O
governo brasileiro assinou terça-feira (25), em
Londres, a Convenção Internacional sobre
Controle e Gestão de Água de Lastro e Sedimentos
de Navio. A Convenção, aprovada em fevereiro
do ano passado pela Organização Marítima
Internacional (IMO, sigla em inglês), tem por objetivo
reduzir a introdução de espécies
exóticas por meio da água de lastro dos
navios. O Brasil foi o segundo país a assinar o
acordo que depende da adesão de 30 países,
que representem 35% da tonelagem da frota mundial, para
entrar em vigor. A primeira adesão foi da Espanha,
no último dia 18. As assinaturas precisam, agora,
ser ratificadas pelos parlamentos.
A adoção de uma nova convenção
sobre água de lastro vinha sendo discutida há
10 anos, por causa das grandes implicações
econômicas e ambientais.O transporte marítimo
movimenta mais de 80% das mercadorias do mundo e transfere
internacionalmente 3 a 5 bilhões de toneladas de
água de lastro a cada ano. Um volume similar pode,
também, ser transferido por ano domesticamente,
dentro dos países e regiões.
A água de lastro é absolutamente essencial
para a segurança e eficiência das operações
de navegação modernas, proporcionando equilíbrio
e estabilidade aos navios sem carga. Mas juntamente com
a água podem ser transportadas algas tóxicas,
espécies exóticas e patogênicos como
o vibrião colérico. Estima-se que o movimento
de água de lastro proporcione o transporte diário
de pelo menos 7.000 espécies entre diferentes regiões
do globo. De acordo com especialistas, a introdução
de espécies exóticas é uma das quatro
mais importantes ameças aos oceanos. As outras
três são: fontes terrestres de poluição
marinha, exploração excessiva dos recursos
biológicos do mar e alterações ou
a destruição física do habitat marinho.
O maior problema do Brasil, em relação a
espécies invasoras, é o mexilhão
dourado, um pequeno molusco originário da Ásia.
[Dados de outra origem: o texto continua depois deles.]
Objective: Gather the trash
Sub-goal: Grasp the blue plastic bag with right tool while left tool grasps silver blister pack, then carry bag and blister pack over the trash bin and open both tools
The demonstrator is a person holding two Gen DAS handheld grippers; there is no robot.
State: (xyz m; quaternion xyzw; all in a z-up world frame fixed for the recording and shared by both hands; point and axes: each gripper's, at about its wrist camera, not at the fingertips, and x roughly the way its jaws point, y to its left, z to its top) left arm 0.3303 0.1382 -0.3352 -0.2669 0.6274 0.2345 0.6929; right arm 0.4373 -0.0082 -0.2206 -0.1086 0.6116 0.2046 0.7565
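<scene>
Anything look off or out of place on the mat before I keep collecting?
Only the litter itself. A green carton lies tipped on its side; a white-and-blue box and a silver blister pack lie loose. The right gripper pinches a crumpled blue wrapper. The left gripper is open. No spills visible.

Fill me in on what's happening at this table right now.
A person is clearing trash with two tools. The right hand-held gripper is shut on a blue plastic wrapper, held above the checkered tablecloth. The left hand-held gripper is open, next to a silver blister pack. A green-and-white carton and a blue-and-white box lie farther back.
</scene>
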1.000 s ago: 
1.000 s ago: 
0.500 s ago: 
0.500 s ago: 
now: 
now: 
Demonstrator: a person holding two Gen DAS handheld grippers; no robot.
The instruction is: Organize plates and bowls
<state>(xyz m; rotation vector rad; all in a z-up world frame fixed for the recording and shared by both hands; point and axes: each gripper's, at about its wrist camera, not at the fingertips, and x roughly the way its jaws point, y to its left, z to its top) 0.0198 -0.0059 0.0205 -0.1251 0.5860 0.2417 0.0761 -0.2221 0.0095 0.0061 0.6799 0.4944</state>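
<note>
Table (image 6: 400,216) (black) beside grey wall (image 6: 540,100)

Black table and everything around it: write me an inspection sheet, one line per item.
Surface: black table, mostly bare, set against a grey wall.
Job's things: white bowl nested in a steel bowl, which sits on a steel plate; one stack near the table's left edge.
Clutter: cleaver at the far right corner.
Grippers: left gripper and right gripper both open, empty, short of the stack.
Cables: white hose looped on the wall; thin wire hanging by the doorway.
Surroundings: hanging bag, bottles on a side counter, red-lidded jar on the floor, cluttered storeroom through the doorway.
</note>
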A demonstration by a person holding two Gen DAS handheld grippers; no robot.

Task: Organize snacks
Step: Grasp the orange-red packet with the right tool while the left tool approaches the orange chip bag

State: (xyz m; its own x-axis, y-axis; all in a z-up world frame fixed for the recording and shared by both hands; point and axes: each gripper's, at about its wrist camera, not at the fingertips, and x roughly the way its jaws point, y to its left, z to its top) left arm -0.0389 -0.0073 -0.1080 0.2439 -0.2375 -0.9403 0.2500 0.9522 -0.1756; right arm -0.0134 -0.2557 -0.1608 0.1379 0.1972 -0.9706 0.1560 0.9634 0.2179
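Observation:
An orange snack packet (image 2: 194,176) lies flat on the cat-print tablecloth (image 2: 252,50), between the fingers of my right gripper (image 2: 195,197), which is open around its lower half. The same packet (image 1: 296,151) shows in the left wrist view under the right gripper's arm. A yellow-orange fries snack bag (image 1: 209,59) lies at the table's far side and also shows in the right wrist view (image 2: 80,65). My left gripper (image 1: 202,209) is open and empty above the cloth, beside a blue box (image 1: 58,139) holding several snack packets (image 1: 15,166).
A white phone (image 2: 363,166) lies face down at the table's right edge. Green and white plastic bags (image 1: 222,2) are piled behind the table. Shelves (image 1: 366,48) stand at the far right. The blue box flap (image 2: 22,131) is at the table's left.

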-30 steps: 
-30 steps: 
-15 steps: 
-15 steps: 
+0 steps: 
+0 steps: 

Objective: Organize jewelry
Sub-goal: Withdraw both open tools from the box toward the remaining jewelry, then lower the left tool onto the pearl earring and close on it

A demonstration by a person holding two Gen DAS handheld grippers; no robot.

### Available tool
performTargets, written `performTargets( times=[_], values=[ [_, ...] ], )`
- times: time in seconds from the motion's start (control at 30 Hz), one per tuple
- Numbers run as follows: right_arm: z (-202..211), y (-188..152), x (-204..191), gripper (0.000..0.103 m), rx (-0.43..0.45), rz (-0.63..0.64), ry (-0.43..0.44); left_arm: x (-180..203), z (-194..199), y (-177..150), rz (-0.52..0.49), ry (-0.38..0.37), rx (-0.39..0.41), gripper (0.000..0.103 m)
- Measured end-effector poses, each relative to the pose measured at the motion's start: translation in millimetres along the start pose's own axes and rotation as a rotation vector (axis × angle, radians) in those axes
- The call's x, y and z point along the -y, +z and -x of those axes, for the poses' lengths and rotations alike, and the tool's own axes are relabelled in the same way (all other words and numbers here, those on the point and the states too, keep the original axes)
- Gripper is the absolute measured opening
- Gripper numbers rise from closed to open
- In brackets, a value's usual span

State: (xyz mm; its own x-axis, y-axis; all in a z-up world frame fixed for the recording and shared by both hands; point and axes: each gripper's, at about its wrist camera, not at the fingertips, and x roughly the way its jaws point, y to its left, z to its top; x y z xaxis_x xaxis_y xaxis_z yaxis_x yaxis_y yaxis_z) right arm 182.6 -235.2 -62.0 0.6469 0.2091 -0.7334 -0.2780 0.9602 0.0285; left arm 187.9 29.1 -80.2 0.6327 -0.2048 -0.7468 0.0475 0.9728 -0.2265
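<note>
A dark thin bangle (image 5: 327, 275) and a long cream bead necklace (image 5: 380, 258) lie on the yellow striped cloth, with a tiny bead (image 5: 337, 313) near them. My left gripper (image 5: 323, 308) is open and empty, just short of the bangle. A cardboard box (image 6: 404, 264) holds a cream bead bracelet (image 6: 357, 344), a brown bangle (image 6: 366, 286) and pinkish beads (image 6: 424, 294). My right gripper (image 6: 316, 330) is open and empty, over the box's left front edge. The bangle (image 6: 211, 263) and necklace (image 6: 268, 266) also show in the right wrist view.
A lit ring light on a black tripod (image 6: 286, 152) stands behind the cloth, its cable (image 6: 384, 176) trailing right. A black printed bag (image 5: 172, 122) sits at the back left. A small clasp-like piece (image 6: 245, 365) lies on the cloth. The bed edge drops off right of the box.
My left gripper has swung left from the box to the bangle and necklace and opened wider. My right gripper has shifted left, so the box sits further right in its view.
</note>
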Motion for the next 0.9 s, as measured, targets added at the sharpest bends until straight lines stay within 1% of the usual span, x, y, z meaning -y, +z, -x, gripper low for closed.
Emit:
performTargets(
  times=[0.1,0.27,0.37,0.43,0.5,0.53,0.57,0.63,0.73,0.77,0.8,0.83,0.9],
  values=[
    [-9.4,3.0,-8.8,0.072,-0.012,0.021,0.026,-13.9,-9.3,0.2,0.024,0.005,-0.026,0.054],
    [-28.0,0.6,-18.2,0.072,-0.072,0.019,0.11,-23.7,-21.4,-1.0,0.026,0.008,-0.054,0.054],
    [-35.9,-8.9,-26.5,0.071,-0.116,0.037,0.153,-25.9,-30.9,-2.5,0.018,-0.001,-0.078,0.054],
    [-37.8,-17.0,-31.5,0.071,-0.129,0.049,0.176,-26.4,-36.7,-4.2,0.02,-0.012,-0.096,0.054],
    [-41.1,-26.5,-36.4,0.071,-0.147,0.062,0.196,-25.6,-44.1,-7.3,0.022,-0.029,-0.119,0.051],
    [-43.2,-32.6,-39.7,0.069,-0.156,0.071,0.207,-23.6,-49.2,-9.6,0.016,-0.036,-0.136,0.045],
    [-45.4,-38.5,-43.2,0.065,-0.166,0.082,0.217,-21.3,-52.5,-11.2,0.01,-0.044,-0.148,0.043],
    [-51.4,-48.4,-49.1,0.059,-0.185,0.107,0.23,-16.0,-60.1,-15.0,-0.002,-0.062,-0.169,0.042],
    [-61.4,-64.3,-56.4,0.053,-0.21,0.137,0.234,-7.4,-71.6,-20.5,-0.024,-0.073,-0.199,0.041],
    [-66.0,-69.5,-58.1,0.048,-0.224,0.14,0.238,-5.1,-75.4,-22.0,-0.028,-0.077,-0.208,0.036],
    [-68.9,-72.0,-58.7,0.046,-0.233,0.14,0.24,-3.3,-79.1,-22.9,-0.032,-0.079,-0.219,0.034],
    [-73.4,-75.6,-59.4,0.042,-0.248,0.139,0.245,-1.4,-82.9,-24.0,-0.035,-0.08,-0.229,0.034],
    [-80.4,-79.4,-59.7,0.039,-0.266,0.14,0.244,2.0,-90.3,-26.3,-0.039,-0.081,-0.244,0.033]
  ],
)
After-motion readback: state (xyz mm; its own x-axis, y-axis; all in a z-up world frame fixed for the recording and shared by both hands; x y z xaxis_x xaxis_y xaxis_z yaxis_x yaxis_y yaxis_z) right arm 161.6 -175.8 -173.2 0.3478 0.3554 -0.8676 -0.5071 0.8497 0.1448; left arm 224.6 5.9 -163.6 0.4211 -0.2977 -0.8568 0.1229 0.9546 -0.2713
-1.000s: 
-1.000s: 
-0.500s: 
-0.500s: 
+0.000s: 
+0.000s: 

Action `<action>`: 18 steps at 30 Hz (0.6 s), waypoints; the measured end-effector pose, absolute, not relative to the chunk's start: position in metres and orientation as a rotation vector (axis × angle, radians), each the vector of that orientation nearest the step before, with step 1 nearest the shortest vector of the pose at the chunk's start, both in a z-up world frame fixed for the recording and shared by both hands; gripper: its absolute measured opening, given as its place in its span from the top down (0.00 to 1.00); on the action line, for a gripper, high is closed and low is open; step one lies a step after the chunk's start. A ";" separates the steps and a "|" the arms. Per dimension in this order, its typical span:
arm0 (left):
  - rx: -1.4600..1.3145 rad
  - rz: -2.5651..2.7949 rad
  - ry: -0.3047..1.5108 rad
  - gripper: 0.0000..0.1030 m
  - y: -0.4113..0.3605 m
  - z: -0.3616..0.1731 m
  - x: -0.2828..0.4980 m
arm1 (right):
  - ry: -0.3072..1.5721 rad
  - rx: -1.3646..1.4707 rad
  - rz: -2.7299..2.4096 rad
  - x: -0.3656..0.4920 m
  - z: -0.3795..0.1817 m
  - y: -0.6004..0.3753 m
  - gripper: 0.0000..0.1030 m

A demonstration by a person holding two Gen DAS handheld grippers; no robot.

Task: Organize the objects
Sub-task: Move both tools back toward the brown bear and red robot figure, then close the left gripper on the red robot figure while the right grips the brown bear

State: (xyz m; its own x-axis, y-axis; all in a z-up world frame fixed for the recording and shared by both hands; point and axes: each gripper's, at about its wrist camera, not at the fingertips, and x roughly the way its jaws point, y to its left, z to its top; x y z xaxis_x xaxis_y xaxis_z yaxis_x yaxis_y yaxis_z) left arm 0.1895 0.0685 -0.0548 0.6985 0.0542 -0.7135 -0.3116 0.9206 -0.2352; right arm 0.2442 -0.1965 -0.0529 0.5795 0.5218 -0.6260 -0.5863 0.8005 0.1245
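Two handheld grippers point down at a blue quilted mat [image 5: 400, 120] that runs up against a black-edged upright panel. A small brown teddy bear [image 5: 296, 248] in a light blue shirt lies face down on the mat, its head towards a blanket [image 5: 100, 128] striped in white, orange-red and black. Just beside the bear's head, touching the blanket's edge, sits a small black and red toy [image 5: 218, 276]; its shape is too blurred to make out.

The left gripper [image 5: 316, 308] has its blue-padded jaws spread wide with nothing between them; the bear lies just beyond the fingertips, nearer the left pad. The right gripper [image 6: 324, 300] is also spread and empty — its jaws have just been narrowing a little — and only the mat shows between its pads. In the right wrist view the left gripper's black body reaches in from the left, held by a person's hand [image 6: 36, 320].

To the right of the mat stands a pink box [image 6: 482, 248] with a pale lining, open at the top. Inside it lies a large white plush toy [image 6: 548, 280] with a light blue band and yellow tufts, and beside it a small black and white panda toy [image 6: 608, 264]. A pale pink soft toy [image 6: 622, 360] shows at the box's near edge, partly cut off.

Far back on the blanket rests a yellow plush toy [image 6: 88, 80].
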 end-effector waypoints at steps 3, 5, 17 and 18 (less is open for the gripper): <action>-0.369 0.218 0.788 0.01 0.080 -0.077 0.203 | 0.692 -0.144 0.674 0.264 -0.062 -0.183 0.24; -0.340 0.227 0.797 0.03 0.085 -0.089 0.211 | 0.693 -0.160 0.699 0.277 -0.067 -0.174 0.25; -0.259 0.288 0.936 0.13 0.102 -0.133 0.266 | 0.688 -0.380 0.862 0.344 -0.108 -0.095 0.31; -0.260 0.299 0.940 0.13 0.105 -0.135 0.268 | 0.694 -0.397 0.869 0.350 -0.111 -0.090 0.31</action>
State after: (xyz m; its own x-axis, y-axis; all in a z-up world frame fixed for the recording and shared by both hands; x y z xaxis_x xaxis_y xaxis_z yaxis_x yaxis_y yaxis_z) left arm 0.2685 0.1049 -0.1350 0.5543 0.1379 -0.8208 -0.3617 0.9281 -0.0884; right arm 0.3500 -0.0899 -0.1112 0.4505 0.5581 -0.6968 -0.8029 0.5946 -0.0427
A espécie foi detectada na América do Sul
pela primeira vez em 1991, no porto de Buenos Aires. Em
1998, foi observada sua presença no delta do rio
Jacuí, em frente ao porto de Porto Alegre. Em pouco
tempo o mexilhão se disseminou, mesmo contra a
correnteza, por várias outras bacias hidrográficas
da Argentina, do Paraguai e do Brasil.
De acordo com a nova convenção, a troca
da água de lastro deve ser realizada preferencialmente
em alto mar, no mínimo a 200 milhas da costa ou
a 200 metros de profundidade. A distância pode cair
para 50 milhas caso o navio por algum motivo não
conseguir fazer conforme a disposição anterior.
A troca deverá ser realizada ao menos três
vezes, permitindo que se alcance cerca de 95% de eficiência.
Se um país tiver indícios de algum tipo
de emergência, a convenção garante
a adoção de medidas de segurança
suplementares, como a indicação de áreas
específicas para troca de lastro.
Para antecipar a convenção internacional,
que pode demorar até 20 anos para entrar em vigor,
a Marinha do Brasil está discutindo a publicação
de uma Norma de Autoridade Marítima (Normam), determinando
que todos os navios que se destinarem aos portos brasileiros
troquem a água de lastro, ao menos, a 200 milhas
da costa e a 200 metros de profundidade.